• _What is needed_
The expected response is a copy of every line in the entries below that includes the word "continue".

[Saved entries]
-- Opening Marker --

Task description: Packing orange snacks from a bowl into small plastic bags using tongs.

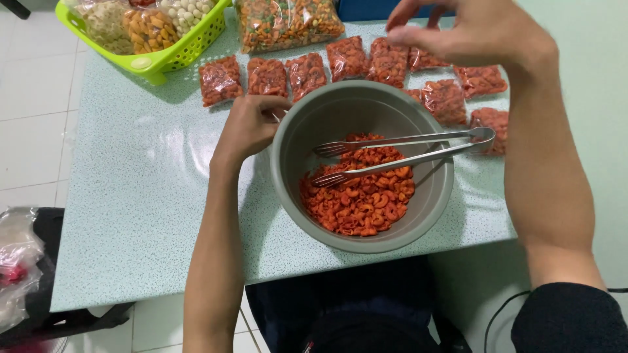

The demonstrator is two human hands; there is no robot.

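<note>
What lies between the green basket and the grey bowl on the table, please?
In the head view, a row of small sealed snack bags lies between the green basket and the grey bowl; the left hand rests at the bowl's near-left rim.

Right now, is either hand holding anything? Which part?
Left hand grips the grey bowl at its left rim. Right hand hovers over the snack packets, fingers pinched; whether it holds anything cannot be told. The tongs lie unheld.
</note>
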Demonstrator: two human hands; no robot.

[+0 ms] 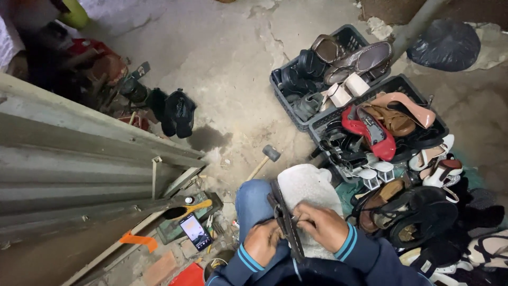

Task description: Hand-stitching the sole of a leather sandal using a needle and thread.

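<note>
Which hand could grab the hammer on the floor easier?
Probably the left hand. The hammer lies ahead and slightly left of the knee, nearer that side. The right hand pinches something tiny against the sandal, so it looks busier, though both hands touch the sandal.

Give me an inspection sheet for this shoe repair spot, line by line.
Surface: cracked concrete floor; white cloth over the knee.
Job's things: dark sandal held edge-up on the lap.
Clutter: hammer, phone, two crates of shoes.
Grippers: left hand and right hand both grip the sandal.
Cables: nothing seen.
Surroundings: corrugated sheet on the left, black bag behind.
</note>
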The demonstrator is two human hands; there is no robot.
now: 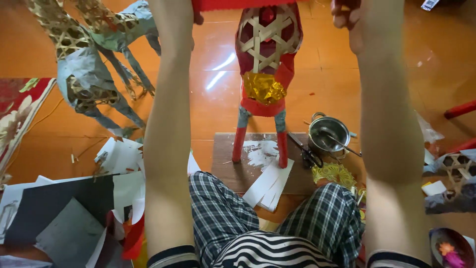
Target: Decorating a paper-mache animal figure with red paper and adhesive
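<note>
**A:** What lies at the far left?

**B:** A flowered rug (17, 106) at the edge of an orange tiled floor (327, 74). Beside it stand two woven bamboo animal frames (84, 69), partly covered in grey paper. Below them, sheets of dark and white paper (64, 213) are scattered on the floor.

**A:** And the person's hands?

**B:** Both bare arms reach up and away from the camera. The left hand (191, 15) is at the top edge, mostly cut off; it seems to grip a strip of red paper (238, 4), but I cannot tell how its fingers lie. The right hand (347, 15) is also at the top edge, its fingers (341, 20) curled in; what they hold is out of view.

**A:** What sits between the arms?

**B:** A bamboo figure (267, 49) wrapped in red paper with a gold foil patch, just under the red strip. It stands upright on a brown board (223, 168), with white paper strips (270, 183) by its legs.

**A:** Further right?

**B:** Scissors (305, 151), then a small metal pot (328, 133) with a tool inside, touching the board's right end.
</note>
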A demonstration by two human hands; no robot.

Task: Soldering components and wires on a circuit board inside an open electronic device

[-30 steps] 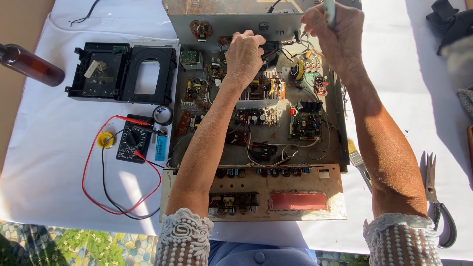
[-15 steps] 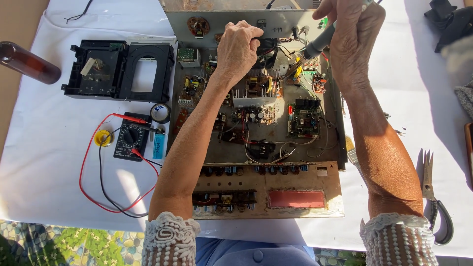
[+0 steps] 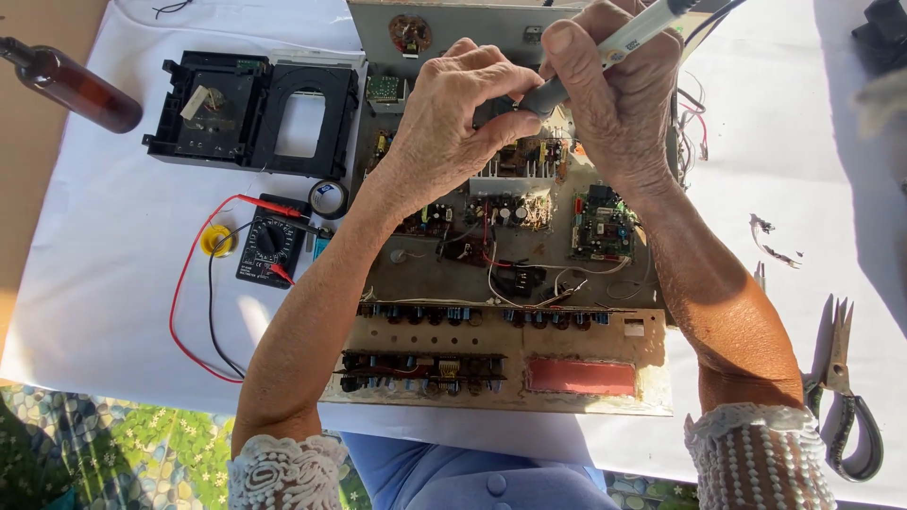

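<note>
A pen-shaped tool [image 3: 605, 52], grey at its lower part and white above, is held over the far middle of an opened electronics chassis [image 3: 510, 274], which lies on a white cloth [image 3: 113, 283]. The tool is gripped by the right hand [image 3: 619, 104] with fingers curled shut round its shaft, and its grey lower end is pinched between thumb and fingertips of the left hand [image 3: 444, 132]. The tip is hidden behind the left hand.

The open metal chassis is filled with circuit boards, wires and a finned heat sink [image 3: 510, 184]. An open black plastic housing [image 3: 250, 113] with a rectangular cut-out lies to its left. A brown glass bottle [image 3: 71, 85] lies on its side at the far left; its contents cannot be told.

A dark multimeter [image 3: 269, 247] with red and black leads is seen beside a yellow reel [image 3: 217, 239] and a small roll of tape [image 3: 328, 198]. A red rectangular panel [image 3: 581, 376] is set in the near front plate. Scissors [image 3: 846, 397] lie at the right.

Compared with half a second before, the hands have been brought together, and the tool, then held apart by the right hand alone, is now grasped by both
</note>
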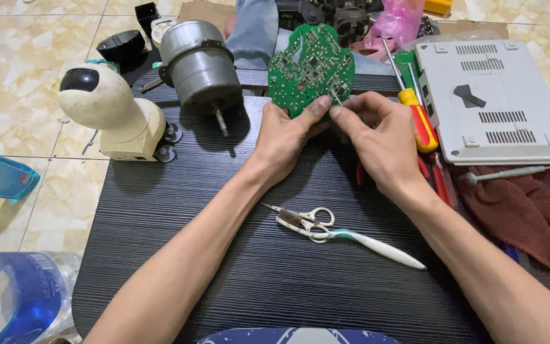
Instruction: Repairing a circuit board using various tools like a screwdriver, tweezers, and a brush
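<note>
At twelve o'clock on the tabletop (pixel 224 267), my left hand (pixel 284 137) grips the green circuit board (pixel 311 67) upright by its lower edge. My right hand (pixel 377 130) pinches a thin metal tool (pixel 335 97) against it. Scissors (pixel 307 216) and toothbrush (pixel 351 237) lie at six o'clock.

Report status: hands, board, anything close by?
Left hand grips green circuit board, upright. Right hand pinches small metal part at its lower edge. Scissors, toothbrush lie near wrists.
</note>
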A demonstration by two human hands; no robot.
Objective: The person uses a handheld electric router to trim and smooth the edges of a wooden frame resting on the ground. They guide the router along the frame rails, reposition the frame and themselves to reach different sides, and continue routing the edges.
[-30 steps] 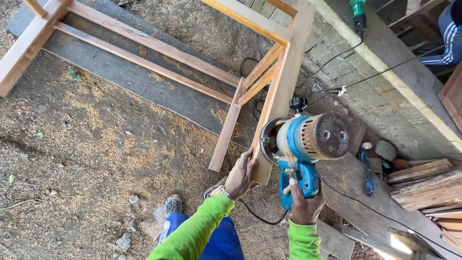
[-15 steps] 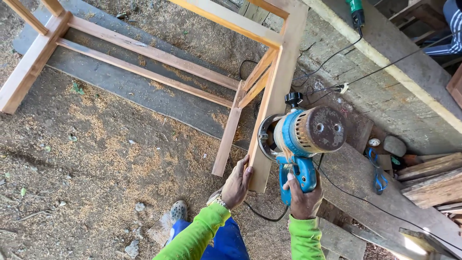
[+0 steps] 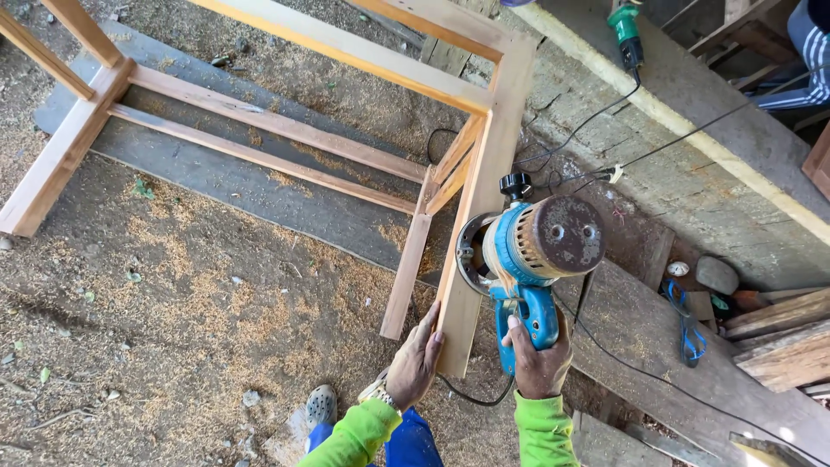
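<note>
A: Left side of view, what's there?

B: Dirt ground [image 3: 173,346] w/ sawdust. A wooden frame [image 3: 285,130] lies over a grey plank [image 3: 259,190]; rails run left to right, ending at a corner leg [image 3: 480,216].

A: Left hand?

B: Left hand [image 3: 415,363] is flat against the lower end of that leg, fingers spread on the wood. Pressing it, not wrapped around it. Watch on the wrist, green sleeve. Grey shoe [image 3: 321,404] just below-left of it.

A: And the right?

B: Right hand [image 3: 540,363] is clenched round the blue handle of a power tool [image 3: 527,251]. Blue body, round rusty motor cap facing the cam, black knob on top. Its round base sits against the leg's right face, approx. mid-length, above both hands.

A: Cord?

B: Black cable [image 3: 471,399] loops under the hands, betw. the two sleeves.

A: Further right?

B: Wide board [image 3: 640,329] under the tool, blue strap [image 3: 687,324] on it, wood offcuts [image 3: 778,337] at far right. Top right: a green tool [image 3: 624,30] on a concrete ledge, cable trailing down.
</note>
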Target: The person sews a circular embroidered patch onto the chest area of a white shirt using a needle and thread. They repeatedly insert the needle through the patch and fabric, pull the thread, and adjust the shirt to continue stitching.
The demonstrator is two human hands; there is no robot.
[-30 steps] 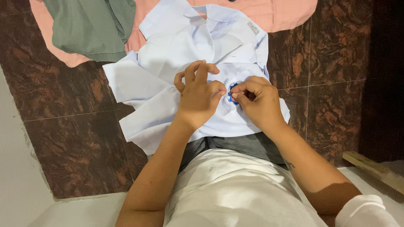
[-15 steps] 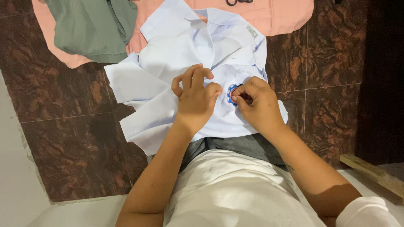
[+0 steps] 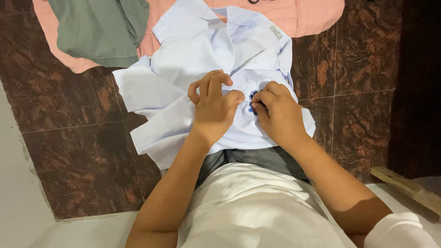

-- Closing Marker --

• _Response area_
Objective: The person uses a handheld electric router to trim and smooth the edges of a wooden frame resting on the ground. They guide the router along the frame rails, reposition the frame and themselves to reach different sides, and continue routing the edges.
Target: The person sews a circular embroidered patch onto the chest area of a white shirt using a needle and thread. They repeatedly insert the needle through the patch and fabric, pull the thread, and adjust the shirt to continue stitching.

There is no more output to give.